Work task - Please return all records verbatim, no pictures.
------------------------------------------------------------------------
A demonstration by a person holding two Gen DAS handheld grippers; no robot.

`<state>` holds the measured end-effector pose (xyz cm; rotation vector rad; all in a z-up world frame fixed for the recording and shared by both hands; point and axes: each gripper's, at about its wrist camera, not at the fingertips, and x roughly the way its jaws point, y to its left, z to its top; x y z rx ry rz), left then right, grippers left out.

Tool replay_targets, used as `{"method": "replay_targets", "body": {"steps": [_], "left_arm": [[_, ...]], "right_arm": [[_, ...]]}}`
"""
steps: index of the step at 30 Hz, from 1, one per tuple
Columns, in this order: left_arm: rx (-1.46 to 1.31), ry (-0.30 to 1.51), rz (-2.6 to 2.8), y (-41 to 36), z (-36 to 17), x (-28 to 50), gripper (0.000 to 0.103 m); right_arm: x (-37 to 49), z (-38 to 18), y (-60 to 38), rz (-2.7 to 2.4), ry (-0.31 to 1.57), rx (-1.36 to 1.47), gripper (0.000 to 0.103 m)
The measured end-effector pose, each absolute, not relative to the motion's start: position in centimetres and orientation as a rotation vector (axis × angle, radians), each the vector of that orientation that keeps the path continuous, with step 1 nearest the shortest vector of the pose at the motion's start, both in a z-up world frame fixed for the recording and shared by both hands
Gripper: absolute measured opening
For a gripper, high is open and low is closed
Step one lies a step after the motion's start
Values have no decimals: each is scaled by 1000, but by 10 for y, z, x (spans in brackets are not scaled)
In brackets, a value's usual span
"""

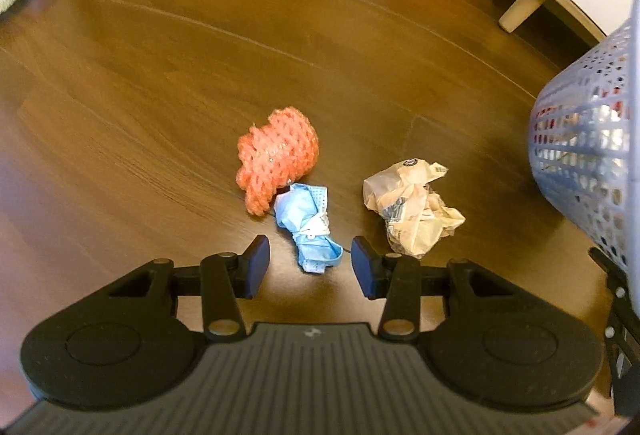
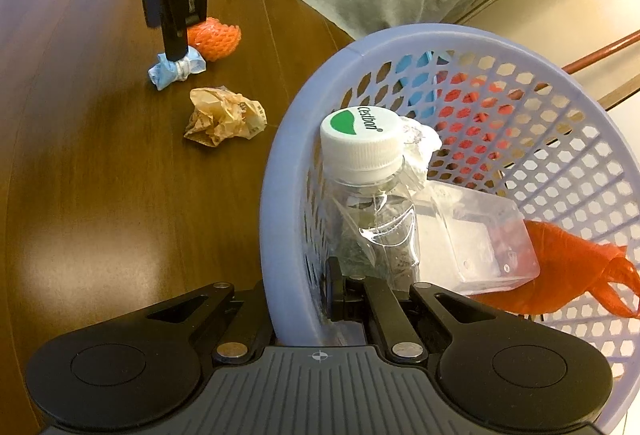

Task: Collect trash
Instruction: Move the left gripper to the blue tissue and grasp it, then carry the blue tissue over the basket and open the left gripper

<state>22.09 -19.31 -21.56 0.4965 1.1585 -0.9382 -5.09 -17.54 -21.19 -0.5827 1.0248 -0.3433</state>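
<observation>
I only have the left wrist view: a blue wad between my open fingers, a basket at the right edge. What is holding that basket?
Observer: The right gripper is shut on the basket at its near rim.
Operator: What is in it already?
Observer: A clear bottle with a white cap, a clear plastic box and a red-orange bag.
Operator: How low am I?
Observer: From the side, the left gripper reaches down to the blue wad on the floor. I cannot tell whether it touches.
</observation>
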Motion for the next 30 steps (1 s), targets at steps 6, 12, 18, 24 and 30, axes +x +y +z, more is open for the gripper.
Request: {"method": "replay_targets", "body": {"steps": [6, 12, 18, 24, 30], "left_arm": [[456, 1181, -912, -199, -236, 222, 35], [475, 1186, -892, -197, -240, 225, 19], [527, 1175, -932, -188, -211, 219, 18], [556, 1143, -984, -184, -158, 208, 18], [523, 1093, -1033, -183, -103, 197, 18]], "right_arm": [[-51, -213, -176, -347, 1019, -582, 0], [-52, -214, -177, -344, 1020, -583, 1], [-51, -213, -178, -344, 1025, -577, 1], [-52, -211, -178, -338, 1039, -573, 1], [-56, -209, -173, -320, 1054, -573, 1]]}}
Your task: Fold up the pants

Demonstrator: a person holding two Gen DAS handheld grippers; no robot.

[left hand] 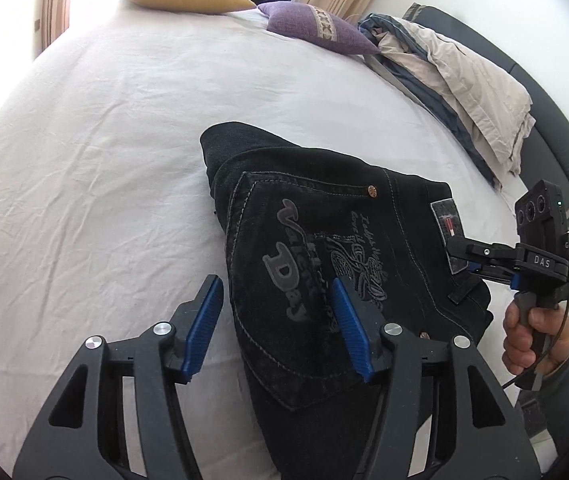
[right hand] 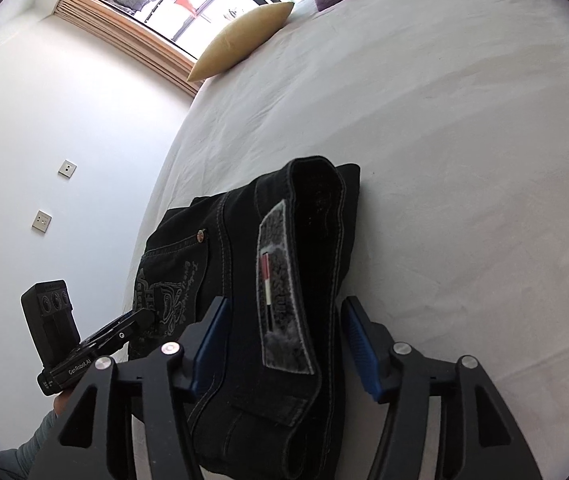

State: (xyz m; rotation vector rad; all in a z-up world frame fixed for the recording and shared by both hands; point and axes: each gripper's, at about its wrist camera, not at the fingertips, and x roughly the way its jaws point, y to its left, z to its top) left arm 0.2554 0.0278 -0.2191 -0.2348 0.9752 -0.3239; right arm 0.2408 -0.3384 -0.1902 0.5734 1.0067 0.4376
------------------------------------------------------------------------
Result for this task -
A demonstration by a person holding two Gen DAS handheld grippers; no robot.

`<state>` holds the measured end-effector pose (xyz cm; rotation vector rad; all in a z-up world frame fixed for the recording and shared by both hands; point and axes: each gripper's, at about its wrist camera, not at the fingertips, and x roughly the way its jaws point, y to its left, z to its top; x y z rx ry rz), left then right, grippers left out.

Tool replay_targets, used as `{"method": "replay_targets", "body": {"steps": [_], "left_arm": [[_, ...]], "right_arm": [[_, ...]]}}`
"""
steps: index of the step at 30 Hz, from 1, one per tuple
Columns, in this order: left_arm: rx (-1.46 to 1.31), ry (-0.30 to 1.51), rz (-2.6 to 2.8), y (-41 to 36), z (-36 to 17), x (-28 to 50), gripper (0.000 to 0.103 m); right_arm: x (-37 to 49), z (-38 to 18), y (-60 to 38), rz (-2.7 to 2.4), ry (-0.31 to 1.57), rx (-1.36 to 1.47), gripper (0.000 to 0.103 m)
The measured end-effector pose, each absolute, not relative to the motion's start: position in centimetres and orientation as a rotation vector (axis × angle, radians), each the vector of that orientation that keeps the path continuous, with step 1 nearest the shortest vector of the pose at the motion's start, both in a z-up world frame fixed for the recording and shared by both hands
Gripper: absolute measured opening
For a gripper, high is open and low is closed
Step one lies a step after the motion's start
Values have no decimals: each is scaled by 1000, but by 10 for y, z, x (spans in brackets are not scaled)
In brackets, a value's usual span
"""


Task: Collect trash
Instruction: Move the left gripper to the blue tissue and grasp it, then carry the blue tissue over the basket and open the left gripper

<state>22.09 -19.31 -21.56 0.4965 1.1585 -0.9382 -5.09 -17.54 -21.19 -0.5827 1.0248 -0.3433</state>
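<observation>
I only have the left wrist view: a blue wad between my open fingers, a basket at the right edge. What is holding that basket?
Observer: The right gripper is shut on the basket at its near rim.
Operator: What is in it already?
Observer: A clear bottle with a white cap, a clear plastic box and a red-orange bag.
Operator: How low am I?
Observer: From the side, the left gripper reaches down to the blue wad on the floor. I cannot tell whether it touches.
</observation>
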Motion for the next 30 steps (1 s), targets at steps 6, 12, 18, 24 and 30, axes +x +y +z, more is open for the gripper.
Request: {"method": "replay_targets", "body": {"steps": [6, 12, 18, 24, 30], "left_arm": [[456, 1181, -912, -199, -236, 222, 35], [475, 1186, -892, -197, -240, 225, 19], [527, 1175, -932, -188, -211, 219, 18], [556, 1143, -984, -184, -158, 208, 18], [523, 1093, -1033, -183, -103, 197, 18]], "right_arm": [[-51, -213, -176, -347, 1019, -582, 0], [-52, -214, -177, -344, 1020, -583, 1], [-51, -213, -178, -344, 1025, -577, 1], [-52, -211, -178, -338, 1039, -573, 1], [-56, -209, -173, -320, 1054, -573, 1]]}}
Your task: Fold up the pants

Demonstrator: a person holding two Gen DAS handheld grippers; no robot.

[left hand] 
[right hand] 

State: (xyz m; rotation vector rad; all in a z-up world frame fixed for the recording and shared by both hands; point and axes: each gripper's, at about its wrist camera, not at the fingertips, and x roughly the way its jaws point, y to its left, z to its top) left arm 0.2554 0.0278 -0.2191 -0.2348 0.9752 -0.3239; right arm 0.2408 -0.3384 -0.1902 0.5734 1.0067 0.4376

The exercise requires no additional answer.